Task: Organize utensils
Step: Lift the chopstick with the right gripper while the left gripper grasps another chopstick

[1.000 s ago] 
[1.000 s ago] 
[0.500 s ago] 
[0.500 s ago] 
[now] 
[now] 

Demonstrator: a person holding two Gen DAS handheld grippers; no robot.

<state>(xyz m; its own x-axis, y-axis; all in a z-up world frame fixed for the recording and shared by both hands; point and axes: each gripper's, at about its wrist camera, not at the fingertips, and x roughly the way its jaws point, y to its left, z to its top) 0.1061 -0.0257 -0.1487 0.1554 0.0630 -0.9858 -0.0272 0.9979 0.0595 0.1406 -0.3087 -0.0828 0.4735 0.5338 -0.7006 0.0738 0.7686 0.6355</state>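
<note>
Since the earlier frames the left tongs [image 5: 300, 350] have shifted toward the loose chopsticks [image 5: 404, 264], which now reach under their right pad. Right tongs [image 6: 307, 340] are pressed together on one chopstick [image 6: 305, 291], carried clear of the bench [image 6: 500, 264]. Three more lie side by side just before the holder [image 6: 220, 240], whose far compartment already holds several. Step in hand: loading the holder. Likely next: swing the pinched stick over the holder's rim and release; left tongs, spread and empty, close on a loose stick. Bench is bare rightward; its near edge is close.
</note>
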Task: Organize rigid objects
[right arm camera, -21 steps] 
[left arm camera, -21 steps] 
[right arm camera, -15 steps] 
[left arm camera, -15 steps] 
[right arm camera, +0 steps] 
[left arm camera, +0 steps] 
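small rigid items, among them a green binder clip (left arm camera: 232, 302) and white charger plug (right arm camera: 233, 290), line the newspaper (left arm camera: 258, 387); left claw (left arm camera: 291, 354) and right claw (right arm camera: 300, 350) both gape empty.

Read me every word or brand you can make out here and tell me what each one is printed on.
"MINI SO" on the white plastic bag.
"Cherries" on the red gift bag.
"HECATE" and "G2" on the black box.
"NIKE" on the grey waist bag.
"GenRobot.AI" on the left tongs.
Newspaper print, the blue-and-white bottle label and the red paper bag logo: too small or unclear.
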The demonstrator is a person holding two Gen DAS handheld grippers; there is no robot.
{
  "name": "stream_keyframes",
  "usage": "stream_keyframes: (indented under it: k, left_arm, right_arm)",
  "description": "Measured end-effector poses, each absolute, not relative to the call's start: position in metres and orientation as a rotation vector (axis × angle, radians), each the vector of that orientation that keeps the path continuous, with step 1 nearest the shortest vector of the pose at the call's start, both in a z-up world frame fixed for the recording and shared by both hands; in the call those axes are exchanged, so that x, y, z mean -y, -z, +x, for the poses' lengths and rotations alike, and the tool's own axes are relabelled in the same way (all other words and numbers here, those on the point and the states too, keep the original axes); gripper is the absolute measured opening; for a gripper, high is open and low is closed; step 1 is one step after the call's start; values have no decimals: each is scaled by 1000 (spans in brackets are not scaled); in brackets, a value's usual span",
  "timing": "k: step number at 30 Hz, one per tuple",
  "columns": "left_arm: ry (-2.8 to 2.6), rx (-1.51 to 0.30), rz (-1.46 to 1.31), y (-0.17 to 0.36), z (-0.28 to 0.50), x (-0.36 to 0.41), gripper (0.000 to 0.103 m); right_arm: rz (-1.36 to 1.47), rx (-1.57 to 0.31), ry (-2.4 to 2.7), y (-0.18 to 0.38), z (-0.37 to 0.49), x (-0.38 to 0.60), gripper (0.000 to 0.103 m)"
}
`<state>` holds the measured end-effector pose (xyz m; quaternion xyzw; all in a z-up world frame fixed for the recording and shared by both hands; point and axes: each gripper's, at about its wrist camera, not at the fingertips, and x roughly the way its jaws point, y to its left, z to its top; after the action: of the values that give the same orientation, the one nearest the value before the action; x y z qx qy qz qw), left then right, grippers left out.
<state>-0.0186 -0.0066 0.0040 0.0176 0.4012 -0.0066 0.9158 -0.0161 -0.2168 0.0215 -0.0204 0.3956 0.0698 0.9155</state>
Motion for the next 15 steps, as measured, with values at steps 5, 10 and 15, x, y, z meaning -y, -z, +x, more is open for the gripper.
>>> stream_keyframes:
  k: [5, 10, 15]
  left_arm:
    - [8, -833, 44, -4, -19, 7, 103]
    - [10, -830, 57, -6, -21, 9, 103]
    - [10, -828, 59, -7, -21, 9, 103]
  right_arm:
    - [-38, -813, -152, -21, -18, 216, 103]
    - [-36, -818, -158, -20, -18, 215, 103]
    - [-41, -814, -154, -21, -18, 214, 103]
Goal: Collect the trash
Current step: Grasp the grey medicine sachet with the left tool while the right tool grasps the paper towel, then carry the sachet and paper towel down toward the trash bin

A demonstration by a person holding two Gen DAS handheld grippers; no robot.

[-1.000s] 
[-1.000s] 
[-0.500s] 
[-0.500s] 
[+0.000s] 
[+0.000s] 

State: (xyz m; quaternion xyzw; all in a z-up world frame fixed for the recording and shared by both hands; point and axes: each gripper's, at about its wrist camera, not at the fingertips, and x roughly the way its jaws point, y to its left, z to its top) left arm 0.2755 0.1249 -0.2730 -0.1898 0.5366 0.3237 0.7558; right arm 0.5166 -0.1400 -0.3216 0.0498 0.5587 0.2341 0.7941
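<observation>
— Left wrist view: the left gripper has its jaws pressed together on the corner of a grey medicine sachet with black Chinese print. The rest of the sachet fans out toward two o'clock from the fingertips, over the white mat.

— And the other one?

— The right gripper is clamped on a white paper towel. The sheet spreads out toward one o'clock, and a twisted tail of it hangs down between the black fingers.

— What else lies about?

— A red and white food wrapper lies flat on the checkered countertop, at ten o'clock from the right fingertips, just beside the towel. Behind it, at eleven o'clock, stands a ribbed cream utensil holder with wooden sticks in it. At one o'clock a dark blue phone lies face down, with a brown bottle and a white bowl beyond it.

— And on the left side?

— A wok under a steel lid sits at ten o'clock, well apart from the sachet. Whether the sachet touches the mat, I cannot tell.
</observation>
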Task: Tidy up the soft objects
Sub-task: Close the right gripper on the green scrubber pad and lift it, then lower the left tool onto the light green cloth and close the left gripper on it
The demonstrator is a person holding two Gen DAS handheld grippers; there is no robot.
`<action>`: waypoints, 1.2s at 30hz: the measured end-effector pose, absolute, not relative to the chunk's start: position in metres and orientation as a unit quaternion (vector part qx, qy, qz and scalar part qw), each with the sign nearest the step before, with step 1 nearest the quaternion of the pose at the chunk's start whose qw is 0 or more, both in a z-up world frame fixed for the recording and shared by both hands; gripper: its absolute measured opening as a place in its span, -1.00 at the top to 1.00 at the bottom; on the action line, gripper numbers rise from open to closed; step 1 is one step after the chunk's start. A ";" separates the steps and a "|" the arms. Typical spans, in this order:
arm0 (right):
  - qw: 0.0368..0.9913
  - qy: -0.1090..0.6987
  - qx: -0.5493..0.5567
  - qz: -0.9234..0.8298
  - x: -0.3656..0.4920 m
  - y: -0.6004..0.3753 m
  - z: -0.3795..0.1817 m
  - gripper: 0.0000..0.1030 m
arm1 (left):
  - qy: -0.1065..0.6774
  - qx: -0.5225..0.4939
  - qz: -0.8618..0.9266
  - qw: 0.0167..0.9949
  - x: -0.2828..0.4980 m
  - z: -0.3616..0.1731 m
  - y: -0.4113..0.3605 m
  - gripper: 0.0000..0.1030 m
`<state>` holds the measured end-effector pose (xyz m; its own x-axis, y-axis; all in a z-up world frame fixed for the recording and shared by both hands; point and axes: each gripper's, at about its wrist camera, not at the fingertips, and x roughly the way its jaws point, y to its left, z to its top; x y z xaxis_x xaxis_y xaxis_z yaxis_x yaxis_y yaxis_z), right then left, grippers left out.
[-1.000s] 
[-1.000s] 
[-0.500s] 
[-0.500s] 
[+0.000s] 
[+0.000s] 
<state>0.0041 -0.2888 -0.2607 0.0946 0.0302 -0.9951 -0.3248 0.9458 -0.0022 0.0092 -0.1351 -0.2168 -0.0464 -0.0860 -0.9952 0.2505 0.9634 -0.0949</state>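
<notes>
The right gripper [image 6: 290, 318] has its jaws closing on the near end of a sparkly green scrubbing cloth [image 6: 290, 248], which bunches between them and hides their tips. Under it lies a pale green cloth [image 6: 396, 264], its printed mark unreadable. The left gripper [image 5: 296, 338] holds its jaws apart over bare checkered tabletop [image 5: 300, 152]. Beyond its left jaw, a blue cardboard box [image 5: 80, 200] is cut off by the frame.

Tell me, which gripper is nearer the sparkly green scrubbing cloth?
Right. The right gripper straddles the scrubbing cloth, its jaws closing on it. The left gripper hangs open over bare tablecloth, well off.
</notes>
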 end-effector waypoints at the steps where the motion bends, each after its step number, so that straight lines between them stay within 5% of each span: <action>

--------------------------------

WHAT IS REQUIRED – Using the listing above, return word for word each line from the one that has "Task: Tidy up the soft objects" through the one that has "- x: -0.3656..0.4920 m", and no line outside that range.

SOLUTION BELOW –
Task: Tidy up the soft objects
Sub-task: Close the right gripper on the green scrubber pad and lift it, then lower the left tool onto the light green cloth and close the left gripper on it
The demonstrator is a person holding two Gen DAS handheld grippers; there is no robot.
`<action>`: waypoints, 1.2s at 30hz: the measured end-effector pose, absolute, not relative to the chunk's start: position in metres and orientation as a unit quaternion (vector part qx, qy, qz and scalar part qw), each with the sign nearest the step before, with step 1 nearest the quaternion of the pose at the chunk's start whose qw is 0 or more, both in a z-up world frame fixed for the recording and shared by both hands; gripper: its absolute measured opening as a place in its span, -1.00 at the top to 1.00 at the bottom; on the action line, gripper numbers rise from open to closed; step 1 is one step after the chunk's start. A ";" separates the steps and a "|" the arms. Typical spans, in this order:
arm0 (right):
  - qw: 0.0368..0.9913
  - qy: -0.1090..0.6987
  - qx: -0.5493..0.5567
  - qz: -0.9234..0.8298
  - x: -0.3656..0.4920 m

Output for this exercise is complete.